Crypto Market Highlights

🎉 US SEC approves bitcoin ETFs in watershed for crypto market
📈 Bitcoin Briefly Tops $47,000 in Cool Response to US ETF Approval
📊 Ether Surges, Bitcoin Nears $49K, then Retreats to $46K Post-ETF
💰 US bitcoin ETFs see $4.6 billion in volume in first day of trading

Source: Bloomberg

Last week, history was made - the SEC approved applications from 11 large fund management companies to list spot Bitcoin ETFs in the US. Ever since BlackRock filed its application back in June 2023, cryptocurrencies have been driven heavily by that narrative. Bitcoin has rallied almost 100% from when that news first broke last year. 

Over the week, the market has been volatile and filled with quite a bit of drama. As industry observers have said, the hype around the approval and launch of said ETFs has been unprecedented in recent history. Not even the launch of the GLD ETF garnered such attention and trading activity. As such, we’ll be focusing this week’s recap on a day by day recounting of the week’s highlights (trust us, there’s plenty to talk about).

Monday 8/1/24

As highlighted previously, the window for an approval decision would likely fall between the 8 and the 10th of January. This window narrowed further to the 10th, as applicants publicly stated that they expected the decision to fall on the 10th, and the SEC’s voting committee was reported to only hold its vote on that day. Nonetheless, Monday itself saw heavy buying volumes starting in the London trading session. Bitcoin broke out of its consolidation area around $44,000 to hit a Monday high of $47,250. 

Tuesday 9/1/24

Unlike the strong buying activity on Monday night though, Tuesday’s trading sessions felt a lot more jittery and volatile. Mini dumps and crashes were observed during the Asian trading session. The market certainly felt on edge, and this was evident in the Bitcoin options market. January 11 at-the-money expiries were trading above 100 volatility points, implying at least a 6% move over the event. 

Around 5.11 am (local) on Wednesday though, a tweet appeared on the SEC’s official X account. It said that it had approved the listing of spot Bitcoin ETFs on registered US exchanges. Naturally, the market reacted. Bitcoin jumped, immediately trading 3% higher to test the $48,000 resistance level.

Minutes later, it was discovered that the SEC account had been compromised. A tweet from SEC chair Gary Gensler denied the ‘official post’. The SEC then regained control of their account and removed said tweet (shown above for context). Naturally, the news introduced volatility into the market, and Bitcoin subsequently retreated in fairly dramatic fashion. Bitcoin flashed down to a $44,500 low before returning to consolidation.

Theories still abound around the exact nature of the event. Some theorise that the hacker had stumbled upon a prepared tweet for the eventual decision, and decided to post that instead. The SEC is of course launching an investigation into the whole debacle. 

The official X safety team has also chimed in, stating that the source of the compromise was a mobile device that did not have 2-factor authentication enabled. The SEC has since been the victim of ridicule from various sources (arguably justified), with many X accounts digging up old tweets from the SEC themselves reminding users to choose strong passwords, and that the best source of information about the SEC is from the SEC. 

The market reaction over the fiasco was somewhat telling though. Bitcoin didn’t actually sell off on the news of the hack, but BEFORE that. This seemed to confirm what we and several industry experts had expected would happen; that this event would lead to ‘buy the rumour, sell the fact’ price action in Bitcoin.

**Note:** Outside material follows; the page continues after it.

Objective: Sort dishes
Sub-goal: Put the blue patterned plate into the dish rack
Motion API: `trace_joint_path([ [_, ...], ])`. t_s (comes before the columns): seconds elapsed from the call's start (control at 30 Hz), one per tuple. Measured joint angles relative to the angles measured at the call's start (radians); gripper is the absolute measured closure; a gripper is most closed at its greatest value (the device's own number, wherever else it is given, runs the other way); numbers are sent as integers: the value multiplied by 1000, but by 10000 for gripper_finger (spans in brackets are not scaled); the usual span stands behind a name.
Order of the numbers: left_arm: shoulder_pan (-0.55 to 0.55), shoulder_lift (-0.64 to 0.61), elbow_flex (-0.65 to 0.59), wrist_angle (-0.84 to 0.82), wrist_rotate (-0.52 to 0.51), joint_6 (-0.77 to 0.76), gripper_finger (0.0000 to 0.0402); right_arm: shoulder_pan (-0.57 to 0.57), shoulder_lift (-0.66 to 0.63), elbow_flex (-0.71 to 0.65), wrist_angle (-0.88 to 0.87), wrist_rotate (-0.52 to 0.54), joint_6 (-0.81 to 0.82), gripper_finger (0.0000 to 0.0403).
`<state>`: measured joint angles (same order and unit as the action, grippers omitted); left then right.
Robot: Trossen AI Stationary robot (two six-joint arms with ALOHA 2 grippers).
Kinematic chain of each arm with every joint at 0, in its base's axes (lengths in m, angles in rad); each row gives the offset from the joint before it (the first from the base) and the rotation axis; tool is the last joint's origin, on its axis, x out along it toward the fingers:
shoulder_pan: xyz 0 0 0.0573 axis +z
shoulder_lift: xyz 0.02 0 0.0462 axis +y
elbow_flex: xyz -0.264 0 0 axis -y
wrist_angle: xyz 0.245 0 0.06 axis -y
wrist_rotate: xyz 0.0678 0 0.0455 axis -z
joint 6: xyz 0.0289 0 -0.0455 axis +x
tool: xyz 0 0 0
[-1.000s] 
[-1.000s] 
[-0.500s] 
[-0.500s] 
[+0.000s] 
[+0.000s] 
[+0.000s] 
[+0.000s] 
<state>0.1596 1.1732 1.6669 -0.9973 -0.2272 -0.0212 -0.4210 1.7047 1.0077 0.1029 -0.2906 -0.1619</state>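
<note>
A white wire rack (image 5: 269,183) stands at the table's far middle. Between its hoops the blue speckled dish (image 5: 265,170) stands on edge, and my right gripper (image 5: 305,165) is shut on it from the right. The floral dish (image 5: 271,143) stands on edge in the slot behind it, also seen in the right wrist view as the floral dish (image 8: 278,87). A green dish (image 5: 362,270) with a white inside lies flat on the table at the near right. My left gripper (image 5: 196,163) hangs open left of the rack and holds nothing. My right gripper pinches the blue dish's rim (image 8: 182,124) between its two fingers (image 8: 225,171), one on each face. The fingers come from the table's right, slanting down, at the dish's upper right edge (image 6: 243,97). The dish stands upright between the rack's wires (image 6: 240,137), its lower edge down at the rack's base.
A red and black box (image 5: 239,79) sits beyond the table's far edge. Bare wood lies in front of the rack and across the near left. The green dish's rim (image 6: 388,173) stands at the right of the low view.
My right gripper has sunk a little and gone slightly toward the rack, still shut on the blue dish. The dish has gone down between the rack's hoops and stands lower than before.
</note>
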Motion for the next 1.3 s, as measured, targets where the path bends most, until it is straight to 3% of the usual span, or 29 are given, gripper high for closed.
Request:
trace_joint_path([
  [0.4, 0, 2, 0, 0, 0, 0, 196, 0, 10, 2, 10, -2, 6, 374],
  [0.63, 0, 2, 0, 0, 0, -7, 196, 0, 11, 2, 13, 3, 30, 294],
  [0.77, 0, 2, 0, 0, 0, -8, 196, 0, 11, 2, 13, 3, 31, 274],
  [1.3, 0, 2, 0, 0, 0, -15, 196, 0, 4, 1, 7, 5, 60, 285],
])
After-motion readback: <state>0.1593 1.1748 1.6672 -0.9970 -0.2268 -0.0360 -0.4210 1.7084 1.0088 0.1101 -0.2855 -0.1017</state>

We had also expected a rotation out of Bitcoin into Ether, and wow did that party start with a bang. The ETH/BTC pair had just broken a long term support level in the hours leading to the fake approval tweet. Over that event, the pair reversed all losses to post a strong 5.7% gain in that hour alone. 

Wed 10/1/24

Sadly, the fake news ended up stealing Bitcoin’s thunder, when the actual event came to pass. And pass it did. The SEC voted 3-2 to approve spot Bitcoin ETFs in the US, in what had become the most probable outcome, on the 10th of January after the official close of the US trading session. Hilariously, that decision was also leaked 15 minutes early, and the official link to the SEC statement was taken down several minutes later.

Nonetheless, it was official. Surprisingly, Chair Gensler, who had championed the anti-crypto cause at the SEC since his appointment to the seat, was the deciding vote. It was also revealed that the reason the SEC’s stance had changed on the approval of a spot Bitcoin ETF was, would you believe it, due to Grayscale’s victory in its suit vs. the SEC. Fittingly, Grayscale’s ETF was also approved in this wave of applications.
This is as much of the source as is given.